Not fixed, nor folding, nor locking and certainly not flicking, gravity, or balisong type knives, I suspect that assisted are also illegal.

Doulbe edged and push daggers are also illegal-attempting to bring them in in his/her luggage may get you a free return ticket home.

So saying all that you are allowed blades in the home, and if you are on a hunting trip, bush walk, farmers, camping etc, then no one would blink if you had a sak, leatherman or small hunting knife of some sort, carryng a machete, rambo style knife or a kukri would not be a good idea though.

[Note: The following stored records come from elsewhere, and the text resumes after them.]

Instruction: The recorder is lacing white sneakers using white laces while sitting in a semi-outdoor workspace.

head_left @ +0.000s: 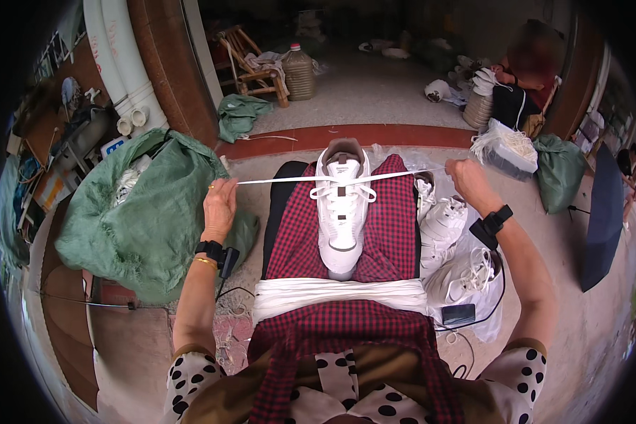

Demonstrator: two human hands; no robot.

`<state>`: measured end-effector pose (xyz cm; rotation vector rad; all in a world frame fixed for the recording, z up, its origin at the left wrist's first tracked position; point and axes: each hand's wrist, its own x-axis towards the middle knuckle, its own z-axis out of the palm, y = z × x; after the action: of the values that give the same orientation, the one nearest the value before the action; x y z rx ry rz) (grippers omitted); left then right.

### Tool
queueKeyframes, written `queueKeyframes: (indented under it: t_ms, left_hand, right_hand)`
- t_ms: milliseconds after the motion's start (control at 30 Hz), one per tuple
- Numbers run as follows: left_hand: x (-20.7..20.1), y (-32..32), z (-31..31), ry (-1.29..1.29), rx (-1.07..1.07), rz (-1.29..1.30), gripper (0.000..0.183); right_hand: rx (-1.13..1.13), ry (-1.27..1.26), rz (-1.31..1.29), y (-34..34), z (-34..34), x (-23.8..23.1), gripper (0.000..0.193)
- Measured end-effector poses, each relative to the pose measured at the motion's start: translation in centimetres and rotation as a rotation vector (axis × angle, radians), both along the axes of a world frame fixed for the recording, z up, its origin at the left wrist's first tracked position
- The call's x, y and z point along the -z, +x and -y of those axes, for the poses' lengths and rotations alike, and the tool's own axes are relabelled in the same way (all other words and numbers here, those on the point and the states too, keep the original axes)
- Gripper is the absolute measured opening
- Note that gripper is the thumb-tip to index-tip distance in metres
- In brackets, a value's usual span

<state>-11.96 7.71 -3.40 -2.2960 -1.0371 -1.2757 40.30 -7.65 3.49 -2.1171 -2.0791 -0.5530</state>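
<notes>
A white sneaker [342, 212] lies on my lap over a red checked cloth [389, 233], toe toward me. A white shoelace [290, 179] runs through its upper eyelets and is stretched out flat to both sides. My left hand [220, 201] pinches the left end of the lace, out to the left of the shoe. My right hand [468, 180] grips the right end, out to the right. A bundle of white laces [339, 291] lies across my thighs below the shoe.
A big green woven sack [145, 212] stands at my left. More white sneakers [449, 233] pile at my right with a dark phone [458, 314] and cable. Another person [523, 78] sits at the back right beside a lace bundle [505, 145] and a green bag [558, 169].
</notes>
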Motion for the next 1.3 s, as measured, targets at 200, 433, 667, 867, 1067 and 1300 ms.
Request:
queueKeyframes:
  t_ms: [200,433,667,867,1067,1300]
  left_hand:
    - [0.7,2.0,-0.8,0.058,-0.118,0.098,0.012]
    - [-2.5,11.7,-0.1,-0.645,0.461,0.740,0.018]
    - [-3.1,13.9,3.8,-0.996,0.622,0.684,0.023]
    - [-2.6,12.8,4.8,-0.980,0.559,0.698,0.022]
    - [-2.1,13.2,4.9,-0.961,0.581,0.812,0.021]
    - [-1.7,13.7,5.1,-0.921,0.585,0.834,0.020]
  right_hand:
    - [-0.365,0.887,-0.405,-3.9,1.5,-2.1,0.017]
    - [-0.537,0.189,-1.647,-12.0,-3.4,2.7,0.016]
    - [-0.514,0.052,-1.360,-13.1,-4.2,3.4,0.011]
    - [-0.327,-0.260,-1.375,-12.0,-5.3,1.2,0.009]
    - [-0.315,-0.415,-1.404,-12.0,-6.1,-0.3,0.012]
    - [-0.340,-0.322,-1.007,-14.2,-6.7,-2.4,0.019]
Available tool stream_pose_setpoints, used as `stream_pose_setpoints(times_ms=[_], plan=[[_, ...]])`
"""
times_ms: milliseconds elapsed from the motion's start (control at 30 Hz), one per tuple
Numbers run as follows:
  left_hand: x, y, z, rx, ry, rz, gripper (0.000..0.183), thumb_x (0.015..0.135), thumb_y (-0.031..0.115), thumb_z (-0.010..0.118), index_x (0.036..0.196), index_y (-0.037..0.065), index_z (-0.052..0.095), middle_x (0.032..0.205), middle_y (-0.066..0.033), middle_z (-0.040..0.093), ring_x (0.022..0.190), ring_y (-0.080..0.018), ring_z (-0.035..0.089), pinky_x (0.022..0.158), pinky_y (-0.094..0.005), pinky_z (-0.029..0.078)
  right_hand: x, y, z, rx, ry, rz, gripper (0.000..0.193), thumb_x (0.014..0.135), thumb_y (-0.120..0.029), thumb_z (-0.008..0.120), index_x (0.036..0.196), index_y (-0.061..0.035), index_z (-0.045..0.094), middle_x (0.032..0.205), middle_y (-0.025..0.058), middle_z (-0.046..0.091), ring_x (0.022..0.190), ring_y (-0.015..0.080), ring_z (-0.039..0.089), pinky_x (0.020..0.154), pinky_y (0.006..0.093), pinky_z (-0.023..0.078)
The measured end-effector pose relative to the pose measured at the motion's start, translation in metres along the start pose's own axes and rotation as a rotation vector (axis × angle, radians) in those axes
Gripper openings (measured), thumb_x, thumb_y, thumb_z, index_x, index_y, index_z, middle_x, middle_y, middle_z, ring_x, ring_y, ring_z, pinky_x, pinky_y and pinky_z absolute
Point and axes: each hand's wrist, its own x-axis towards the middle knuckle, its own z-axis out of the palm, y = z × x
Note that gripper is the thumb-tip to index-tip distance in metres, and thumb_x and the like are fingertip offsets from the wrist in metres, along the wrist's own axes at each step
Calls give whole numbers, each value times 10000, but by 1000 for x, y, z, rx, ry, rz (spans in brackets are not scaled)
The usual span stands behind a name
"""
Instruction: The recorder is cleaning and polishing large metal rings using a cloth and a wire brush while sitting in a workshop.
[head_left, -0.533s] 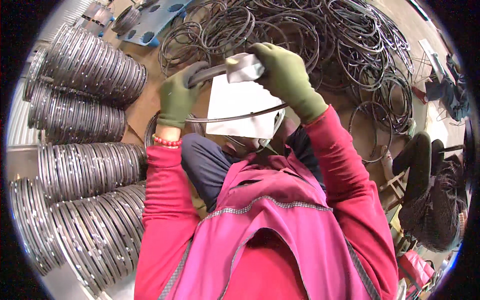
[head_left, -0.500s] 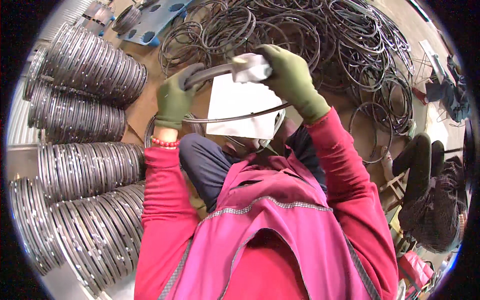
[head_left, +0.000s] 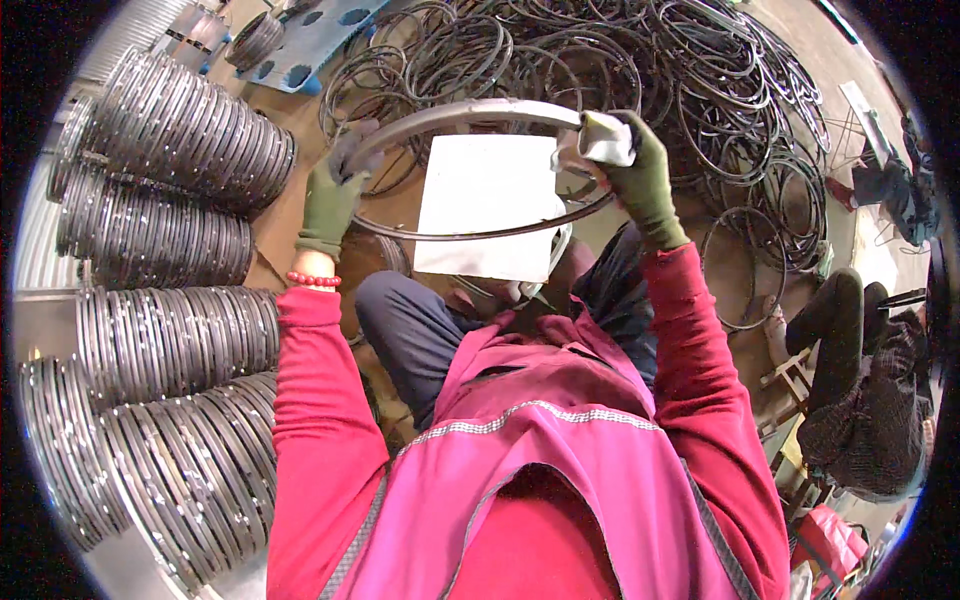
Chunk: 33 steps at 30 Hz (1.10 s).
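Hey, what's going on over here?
A gloved person is holding up a large grey ring. The left hand grips one side; the right hand holds a whitish cloth at the other. A white sheet lies below. Stacked rings line the left, and a tangled ring pile spreads ahead.

Gloves (head_left: 652, 190) are olive; ring (head_left: 450, 116), silver-grey; cloth (head_left: 608, 140) and sheet (head_left: 485, 190), white; apron (head_left: 600, 480), pink with black-and-white checked trim (head_left: 600, 416); bracelet (head_left: 313, 280), red.
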Motion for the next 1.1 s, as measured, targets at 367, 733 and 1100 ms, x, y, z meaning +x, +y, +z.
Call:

Further though, and here is a grey area, whilst the police can and will lock you up for walking around with a knife (or even a screwdriver - I kid you not) on your person, if you have a very good reason, you may get away with it: note though, a good reason is something like "I work at the docks, cutting ropes/string and if i leave it at work someone will pinch it-if you have proof thats where you work you may get away with it IF you are on the way home/going to work-will not work at the pub.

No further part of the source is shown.